Seorang Ulama’ besar bernama Al-Imam Al-Bashry dari golongan At-Tabi’in di Bashrah mempunyai sebuah majlis ta’lim, tempat mengembangkan dan memancarkan ilmu Islam. Beliau wafat tahun 110 H. Diantara murid beliau, bernama Washil bin Atha’. Ia adalah salah seorang murid yang pandai dan fasih dalam bahasa Arab.

Pada suatu ketika timbul masalah antara guru dan murid, tentang seorang mu’min yang melakukan dosa besar. Pertanyaan yang diajukannya, apakah dia masih tetap mu’min atau tidak? Jawaban Al-Imam Hasan Al-Bashry, “Dia tetap mu’min selama ia beriman kepada Allah dan Rasul-Nya, tetapi dia fasik dengan perbuatan maksiatnya.” Keterangan ini berdasarkan Al-Qur’an dan Al-Hadits karena Al-Imam Hasan Al-Bashry mempergunakan dalil akal tetapi lebih mengutamakan dalil Qur’an dan Hadits.

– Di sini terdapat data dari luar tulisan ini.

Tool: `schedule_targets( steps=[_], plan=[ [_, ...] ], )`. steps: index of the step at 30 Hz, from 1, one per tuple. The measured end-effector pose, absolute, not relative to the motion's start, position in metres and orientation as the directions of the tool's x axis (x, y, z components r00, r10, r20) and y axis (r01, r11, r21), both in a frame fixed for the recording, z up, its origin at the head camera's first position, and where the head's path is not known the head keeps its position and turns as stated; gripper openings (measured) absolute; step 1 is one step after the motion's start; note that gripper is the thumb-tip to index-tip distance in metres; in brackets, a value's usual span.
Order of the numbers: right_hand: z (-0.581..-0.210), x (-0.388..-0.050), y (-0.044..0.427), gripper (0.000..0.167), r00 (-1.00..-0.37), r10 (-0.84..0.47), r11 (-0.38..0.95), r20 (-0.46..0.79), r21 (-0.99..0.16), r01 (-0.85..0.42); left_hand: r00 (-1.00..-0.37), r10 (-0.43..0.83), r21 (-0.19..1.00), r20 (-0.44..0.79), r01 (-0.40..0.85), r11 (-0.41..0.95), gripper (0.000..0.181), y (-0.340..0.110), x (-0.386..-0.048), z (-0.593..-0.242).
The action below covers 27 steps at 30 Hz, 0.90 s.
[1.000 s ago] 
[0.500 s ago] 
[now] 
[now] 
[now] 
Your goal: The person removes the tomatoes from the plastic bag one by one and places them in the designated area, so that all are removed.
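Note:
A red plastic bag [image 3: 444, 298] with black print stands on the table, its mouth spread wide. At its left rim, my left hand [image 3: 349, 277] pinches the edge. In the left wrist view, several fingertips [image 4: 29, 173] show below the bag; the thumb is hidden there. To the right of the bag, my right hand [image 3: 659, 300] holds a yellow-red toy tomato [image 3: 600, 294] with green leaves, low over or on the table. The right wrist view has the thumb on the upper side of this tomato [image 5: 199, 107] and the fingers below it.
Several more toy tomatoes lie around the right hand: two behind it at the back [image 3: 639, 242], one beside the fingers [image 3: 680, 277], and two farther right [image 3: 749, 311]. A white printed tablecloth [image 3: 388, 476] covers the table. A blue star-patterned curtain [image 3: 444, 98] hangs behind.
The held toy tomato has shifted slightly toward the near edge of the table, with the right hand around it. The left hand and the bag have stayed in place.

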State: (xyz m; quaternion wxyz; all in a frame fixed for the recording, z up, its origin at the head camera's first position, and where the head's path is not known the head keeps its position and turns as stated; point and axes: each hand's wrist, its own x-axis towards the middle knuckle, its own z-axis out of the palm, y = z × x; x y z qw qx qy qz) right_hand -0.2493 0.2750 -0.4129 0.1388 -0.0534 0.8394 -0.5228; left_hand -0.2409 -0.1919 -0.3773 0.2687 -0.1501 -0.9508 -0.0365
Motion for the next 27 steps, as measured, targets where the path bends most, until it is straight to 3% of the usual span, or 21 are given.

Dalil yang dimaksud, sebagai berikut;

Pertama, dalam surat An-Nisa’: 48;

اِنَّ اللهَ لاَيَغْفِرُاَنْ يُشْرَكَ بِهِ وَيَغْفِرُمَادُوْنَ ذلِكَ ِلمَنْ يَشَاءُ وَمَنْ يُشْرِكْ بِاللهِ فَقَدِافْتَرَى اِثْمًاعَظِيْمًا. - النساء : 48

“Sesungguhnya Allah tidak akan mengampuni dosa seseorang yang berbuat syirik, tetapi Allah mengampuni dosa selain itu bagi siapa yang dikehendaki-Nya. Dan barang siapa yang mempersekutukan Tuhan ia telah membuat dosa yang sangat besar.”

Kedua, sebagaimana sabda Rasulullah SAW:

عَنْ اَبِى ذَرٍ رَضِىَاللهُ عَنْهُ قَالَ قَالَ رَسُوْلُ اللهِ صَلىَاللهُ عَلَيْهِ وَسَلَّمَ أَتِانِى اتٍ مِنْ رَبىِ فَأَخْبَرَنِى اَنَّهُ مَنْ مَاتَ مِنْ اُمَّتِى لاَيُشْرِكُ بِاللهِ دَخَلَ اْلجَنَّةَ. قُلْتُ: وَاِنْ زَنىَ وَاِنْ شَرَقَ. قَالَ وَاِنْ زَنىَ وَاِنْ سَرَقَ رواه البخارى ومسلم.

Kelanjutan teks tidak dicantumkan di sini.